It's the old Gracie, all right. She puts a sort of lyric enthusiasm into misapprehension. The world, to Gracie, is a beautiful place, though she suspects she is the only sensible person in it. By mid-winter I may be a little tired of It, but right now I’m glad she's back.
I'm used to her.
And that brings us another old peeve. Radio is a habit. In spite of one of my sourpuss friends who refers to it as an "acquired distaste,” I get used to people and pretty soon find myself forgiving their sins on the basis of old friendship. Any one who has read this column any length of time has probably noticed how polite I am to the veterans to Jack Benny, Fred Allen, Amos 'n' Andy, and the rest.
Many of them have been in show business for 30 years and I respect their grey hairs, even their grey routines. They devoted years to developing those routines in vaudeville and on the stage. When they came to radio, they were fresh personalities and highly skilled entertainers. If the bloom has worn off, it’s because they have been imprisoned by their own popularity in the same routine. They have been beset by so many imitators that the routines seem threadbare, even in the original. They have not failed radio. Radio has failed them.

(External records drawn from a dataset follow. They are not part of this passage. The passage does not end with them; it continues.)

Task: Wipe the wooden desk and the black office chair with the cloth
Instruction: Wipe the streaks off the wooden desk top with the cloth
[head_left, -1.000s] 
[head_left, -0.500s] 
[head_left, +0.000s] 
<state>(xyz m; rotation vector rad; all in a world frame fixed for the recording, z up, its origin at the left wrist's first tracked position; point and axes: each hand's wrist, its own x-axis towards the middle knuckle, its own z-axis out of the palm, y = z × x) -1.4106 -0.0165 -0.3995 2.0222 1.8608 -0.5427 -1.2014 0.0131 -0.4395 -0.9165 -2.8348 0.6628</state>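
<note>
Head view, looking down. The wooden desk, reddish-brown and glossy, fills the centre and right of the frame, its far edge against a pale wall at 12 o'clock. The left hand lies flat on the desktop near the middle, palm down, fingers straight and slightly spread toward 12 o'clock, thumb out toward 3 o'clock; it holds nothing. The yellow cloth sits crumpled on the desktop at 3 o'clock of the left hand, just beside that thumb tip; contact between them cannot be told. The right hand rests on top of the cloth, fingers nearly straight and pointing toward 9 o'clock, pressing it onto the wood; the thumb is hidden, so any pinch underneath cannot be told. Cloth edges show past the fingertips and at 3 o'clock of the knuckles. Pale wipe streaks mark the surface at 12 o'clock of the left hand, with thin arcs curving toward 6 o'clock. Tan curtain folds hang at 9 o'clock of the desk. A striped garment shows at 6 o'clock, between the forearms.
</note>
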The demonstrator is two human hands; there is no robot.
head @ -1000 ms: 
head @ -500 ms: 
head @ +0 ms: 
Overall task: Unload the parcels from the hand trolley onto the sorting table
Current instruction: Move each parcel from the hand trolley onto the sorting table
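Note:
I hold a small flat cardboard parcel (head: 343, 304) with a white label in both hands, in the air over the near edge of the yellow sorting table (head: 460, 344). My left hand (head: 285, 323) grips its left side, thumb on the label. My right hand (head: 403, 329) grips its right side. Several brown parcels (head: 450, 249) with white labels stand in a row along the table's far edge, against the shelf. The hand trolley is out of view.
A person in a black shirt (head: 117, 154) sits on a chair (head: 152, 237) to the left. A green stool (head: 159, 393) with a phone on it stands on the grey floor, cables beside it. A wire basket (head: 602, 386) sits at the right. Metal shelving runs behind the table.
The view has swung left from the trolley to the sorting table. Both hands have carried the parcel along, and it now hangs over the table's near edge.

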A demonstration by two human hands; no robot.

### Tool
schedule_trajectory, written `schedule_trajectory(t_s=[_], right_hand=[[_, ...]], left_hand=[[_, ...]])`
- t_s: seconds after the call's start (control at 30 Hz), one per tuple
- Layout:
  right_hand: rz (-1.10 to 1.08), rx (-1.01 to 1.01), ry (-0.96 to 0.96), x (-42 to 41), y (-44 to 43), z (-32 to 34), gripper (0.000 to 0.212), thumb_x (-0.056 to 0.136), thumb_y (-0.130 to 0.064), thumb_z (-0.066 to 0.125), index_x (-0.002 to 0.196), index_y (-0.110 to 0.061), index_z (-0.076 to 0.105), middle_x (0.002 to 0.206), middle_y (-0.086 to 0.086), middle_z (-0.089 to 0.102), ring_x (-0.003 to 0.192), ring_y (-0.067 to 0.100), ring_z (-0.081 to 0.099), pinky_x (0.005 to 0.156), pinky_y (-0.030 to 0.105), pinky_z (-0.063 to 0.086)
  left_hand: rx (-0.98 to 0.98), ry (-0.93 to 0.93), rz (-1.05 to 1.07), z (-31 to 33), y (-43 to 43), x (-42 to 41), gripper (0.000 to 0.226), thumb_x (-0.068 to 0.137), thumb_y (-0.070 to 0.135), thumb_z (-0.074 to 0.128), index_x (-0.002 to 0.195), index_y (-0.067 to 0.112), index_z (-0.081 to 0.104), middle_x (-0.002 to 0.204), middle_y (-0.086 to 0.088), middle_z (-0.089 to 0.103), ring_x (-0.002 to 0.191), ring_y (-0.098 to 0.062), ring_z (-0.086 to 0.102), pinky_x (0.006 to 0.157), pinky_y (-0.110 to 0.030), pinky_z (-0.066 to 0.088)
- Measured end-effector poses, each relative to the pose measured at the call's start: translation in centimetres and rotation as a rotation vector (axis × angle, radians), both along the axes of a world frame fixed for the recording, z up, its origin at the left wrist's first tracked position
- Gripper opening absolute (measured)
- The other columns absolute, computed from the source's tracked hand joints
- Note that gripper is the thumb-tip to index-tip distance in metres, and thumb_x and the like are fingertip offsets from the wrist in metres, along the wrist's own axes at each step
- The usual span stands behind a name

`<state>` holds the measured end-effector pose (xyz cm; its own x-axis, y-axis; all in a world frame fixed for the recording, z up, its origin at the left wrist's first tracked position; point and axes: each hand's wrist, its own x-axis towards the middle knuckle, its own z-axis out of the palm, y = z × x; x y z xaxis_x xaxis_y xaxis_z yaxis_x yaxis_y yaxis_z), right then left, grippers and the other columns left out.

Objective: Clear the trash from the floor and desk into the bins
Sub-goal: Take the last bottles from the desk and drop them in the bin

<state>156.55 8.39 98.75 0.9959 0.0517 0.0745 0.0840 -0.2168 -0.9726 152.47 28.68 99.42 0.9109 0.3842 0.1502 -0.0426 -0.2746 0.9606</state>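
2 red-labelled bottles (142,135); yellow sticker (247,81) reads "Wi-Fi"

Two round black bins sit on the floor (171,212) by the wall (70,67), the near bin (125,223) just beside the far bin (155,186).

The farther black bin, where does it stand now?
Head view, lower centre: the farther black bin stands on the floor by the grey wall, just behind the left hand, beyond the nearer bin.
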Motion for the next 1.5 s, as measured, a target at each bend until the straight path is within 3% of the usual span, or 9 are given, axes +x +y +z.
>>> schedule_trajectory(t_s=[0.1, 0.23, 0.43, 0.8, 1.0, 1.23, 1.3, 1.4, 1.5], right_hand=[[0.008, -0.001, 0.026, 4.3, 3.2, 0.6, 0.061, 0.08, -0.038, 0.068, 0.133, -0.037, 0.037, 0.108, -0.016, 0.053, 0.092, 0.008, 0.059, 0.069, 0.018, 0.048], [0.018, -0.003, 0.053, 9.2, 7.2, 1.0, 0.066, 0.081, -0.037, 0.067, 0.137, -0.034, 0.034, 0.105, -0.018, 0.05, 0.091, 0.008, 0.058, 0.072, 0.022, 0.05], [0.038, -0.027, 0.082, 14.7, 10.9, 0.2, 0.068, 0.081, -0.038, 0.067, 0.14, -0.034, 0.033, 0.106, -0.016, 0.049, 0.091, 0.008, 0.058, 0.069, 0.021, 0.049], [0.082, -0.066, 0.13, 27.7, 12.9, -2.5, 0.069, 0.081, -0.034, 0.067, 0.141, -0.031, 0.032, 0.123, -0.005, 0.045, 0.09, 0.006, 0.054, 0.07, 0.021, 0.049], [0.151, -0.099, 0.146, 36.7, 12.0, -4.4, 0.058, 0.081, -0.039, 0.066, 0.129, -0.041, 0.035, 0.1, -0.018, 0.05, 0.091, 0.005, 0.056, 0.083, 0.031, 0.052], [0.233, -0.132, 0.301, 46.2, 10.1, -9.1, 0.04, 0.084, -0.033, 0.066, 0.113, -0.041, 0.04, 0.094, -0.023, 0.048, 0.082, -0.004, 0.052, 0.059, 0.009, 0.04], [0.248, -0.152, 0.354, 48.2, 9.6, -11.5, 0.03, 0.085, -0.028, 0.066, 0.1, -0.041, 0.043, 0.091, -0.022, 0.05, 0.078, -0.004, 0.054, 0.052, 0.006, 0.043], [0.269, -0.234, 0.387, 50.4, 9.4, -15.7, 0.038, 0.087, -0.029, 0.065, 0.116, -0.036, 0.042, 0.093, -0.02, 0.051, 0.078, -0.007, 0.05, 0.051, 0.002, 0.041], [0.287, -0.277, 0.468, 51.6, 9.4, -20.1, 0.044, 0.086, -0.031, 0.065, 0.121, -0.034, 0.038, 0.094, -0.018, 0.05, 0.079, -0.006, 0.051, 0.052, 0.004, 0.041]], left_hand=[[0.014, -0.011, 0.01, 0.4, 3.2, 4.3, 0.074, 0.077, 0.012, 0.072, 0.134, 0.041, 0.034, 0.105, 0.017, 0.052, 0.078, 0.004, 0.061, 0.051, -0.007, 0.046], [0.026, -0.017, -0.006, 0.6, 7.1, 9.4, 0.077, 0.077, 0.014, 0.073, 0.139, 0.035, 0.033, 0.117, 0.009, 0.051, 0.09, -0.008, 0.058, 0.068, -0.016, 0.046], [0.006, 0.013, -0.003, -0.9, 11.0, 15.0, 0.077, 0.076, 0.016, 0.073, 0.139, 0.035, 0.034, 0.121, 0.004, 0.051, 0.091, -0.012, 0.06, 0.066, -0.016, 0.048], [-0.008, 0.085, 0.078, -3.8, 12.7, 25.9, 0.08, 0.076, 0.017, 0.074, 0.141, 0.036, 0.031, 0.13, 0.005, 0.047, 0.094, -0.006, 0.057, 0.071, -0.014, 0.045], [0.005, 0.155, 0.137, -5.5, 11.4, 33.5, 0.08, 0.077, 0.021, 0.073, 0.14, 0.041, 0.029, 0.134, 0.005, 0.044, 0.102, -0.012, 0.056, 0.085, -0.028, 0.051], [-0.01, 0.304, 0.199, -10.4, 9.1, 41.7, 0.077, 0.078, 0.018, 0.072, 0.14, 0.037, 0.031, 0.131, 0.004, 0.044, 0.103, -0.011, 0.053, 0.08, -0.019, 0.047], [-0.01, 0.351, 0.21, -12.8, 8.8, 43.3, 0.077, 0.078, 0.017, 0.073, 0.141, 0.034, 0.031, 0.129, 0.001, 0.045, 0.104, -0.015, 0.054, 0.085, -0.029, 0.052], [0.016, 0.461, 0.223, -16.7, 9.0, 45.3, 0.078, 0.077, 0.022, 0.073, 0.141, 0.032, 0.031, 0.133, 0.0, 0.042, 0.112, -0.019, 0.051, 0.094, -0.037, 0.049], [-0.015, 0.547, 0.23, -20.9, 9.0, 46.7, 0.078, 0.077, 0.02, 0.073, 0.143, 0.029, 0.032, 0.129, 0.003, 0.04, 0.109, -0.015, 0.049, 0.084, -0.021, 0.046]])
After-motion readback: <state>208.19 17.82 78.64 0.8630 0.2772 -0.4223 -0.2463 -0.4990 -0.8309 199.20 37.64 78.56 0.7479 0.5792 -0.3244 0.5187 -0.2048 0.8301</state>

The same week, Crosby at looked Hal Peary’s series The Great Gildersleeve. This appeared in print September 20th.

RADIO IN REVIEW
The Great Gildersleeve

By JOHN CROSBY.
NEW YORK, Sept 20.— "The Great Gildersleeve," one of the most masterful bits of eclecticism in radio, has returned to the air at a new time (NBC, 8.30 p.m., EDT. Wednesdays) to bring great, rejoicing into the hearts of his many, many fans. I am one of the more lukewarm members of the club. Gildy doesn't stir any very violent emotion in me one way or another.
I like many of the characters in the small town of Summerfield, hut I don't quite trust Summerfield as a community. Possibly this is because I don't know where it is. Leila, that dripping honey chile, appears to be from the South, though I suspect you will find more Leilas in the Pennsylvania drug store at 45th Street and Broadway than you will in Georgia. Then there's Peavey, the druggist, whose every line is a whiff of old New England, probably Vermont.
As for Throckmorton P. Gildersleeve, the vain, bumptious, touchy head of the cast, he appears to be out of Frank Morgan by Booth Tarkington—in other words, of mixed blood. I like his tantrums and his foolish, little boy pride. I can't say much for that laugh, which must be one of the oldest comedy tricks in the theatre.
"The Great Gildersleeve" has borrowed fairly thoroughly from tried and true characters all over the place—the theater, books, movies and the slick magazines but it has been a pretty shrewd job of borrowing. The characters have a diversity that keeps the program moving.
My own favorite character on Gildersleeve this program is Peavey, the druggist, whose nasal tones are perfectly adapted to his dialogue.
"How are you?" Judge Hooker asks him at one point.
"I'm holding my own.”
"How's your wife? Enjoying good health?
"Well, she has it, but I can't say she's enjoying it."
Peavey sticks his neck out about as far as the late Calvin Coolidge at a press conference.
Within the very precise and narrow limits of this type of radio comedy, the writing and direction are almost perfect. I don't quite believe in Leila, but I must admit she's consistently herself.
"Ah'm re-ally exhausted," she moans to Gildersleeve when she returns from her vacation.
"How about a good-night kiss?"
"Mercy, Ah'm so exhausted ah re-ally wouldn’t enjoy it."
Whatever else you can say about that, it’s comedy of character rather than gag-writing, and that alone is a healthy influence in radio. The pace of the program is leisurely and it's usually soundly constructed. The sound effects are wonderful and the advertising is unobtrusive and in excellent taste.
In spite of all that, I am frequently just a little bored by Gildy and his friends. They have been going on and on so long that they have become becalmed in my imagination. Now and then when I'm listening I find my attention wandering. I guess Throckmorton just isn’t my sort of person. I don’t know why, but he seems to be pasted together out of old magazines and books and to me he’s never quite come alive.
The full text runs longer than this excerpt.